All of a sudden, a familiar
voice startled her, causing a large blotch of ink to sully her
parchment.
"What are you still doing here?" Snape
demanded from right behind her.
Hermione turned around in her
chair. "Would it be terribly difficult to knock?" she asked
testily. "I've been doing you the same courtesy," she told
him, adding in an undertone, "even if you haven't been around to
appreciate it. And what happened to you this morning, anyway?"
she continued, at a normal volume. "I thought we were going to
meet in Minerva's office to discuss things."
"I was
unable to reach her office. In fact, I only seem to be able to appear
in these rooms, and you are always here!" he
exploded.
Hermione's eyes narrowed as her investigative mode
clicked on. "I haven't been in all day. Where have you been this
whole time?"
"I don't know, blast it!" Snape
exploded. "Nowhere! What does that matter? The point is that you
are where you should not be."
"No, now wait a
minute," Hermione said, ignoring Snape's pique in the face of a
very interesting problem. "There's something odd going on here."

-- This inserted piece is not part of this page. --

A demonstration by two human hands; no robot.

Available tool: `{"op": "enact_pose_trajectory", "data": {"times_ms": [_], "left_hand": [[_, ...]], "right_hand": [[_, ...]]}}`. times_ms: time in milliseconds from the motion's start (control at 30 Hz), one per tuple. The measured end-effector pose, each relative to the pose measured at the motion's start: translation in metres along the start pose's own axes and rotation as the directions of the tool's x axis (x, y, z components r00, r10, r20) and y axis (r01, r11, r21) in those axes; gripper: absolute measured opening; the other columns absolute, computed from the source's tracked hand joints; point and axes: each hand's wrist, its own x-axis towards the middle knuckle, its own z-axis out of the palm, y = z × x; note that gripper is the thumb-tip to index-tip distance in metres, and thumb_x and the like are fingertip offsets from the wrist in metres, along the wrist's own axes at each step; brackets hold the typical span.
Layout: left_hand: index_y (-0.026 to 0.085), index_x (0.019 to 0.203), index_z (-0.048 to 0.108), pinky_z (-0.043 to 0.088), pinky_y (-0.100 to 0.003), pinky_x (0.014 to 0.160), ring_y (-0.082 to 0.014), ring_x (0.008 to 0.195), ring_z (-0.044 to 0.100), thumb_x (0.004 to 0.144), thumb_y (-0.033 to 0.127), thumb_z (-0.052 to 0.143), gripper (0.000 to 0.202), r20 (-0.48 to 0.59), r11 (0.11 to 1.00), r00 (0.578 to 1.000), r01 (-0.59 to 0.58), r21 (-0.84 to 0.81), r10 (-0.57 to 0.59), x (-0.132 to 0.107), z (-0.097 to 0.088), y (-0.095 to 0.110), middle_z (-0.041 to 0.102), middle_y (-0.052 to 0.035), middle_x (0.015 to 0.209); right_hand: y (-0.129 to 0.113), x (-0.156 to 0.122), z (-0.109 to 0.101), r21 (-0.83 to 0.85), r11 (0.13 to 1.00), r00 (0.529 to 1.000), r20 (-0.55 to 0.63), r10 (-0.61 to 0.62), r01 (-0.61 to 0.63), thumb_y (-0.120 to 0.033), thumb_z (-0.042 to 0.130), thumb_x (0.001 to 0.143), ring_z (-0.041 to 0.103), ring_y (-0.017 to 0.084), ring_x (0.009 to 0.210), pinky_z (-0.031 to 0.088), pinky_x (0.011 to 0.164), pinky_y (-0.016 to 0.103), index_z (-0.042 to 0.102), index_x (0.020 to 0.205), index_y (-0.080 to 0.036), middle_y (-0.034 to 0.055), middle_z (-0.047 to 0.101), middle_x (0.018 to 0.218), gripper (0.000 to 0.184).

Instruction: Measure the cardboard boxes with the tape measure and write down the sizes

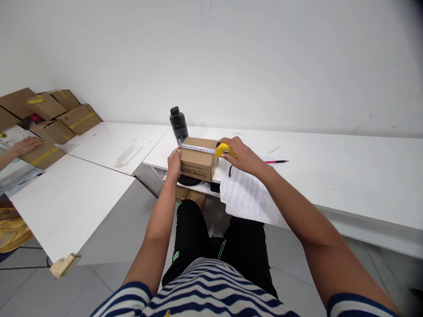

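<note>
A small cardboard box (197,164) sits at the near edge of the white table (330,171). A yellow tape measure (224,150) rests on its top right corner, its white blade (197,149) stretched leftward across the box top. My right hand (243,155) is closed around the tape measure case. My left hand (173,162) pinches the blade's end against the box's left edge.
A black water bottle (178,124) stands just behind the box. A printed paper sheet (248,196) overhangs the table edge, with a red pen (276,162) beyond it. Several cardboard boxes (53,115) are stacked at far left, where another person's hand (24,145) rests.
</note>
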Motion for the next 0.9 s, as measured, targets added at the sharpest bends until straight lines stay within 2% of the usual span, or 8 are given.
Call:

She stood up and walked once around Snape, inspecting him up and
down. "Very odd indeed..."
"Do you mind?"
Snape sniffed haughtily, pulling his robes tighter around himself.
"But don't you wonder," Hermione said, crouching
down to peer up through his body, "why you're in color? Ghosts
are generally colorless, in my experience."
"I do
not," Snape said, stepping away and eying her with distaste.
"Are you quite certain you're a ghost?" she
asked.
"What else should I be, foolish girl? I was bitten
in the neck by a giant magical snake and left to die on the floor of
the Shrieking Shack. The next thing I know, I find myself here,
unable to interact with material objects, and arguing with you over
whose quarters these are!"
"You might be a portrait,
for example," Hermione suggested. "One without a frame or
canvas, to be sure. Minerva said your Headmaster's portrait had gone
missing."
Snape scoffed. "Convenient, that. I'm sure
I don't know if I am a disembodied portrait. If so, someone had
better put me to rights!"
"Absolutely. And I will do
everything in my power to help you, I promise. But first I'd like to
run a few experiments." She returned to the desk and grabbed a
parchment and a quill and began scribbling things down. "First.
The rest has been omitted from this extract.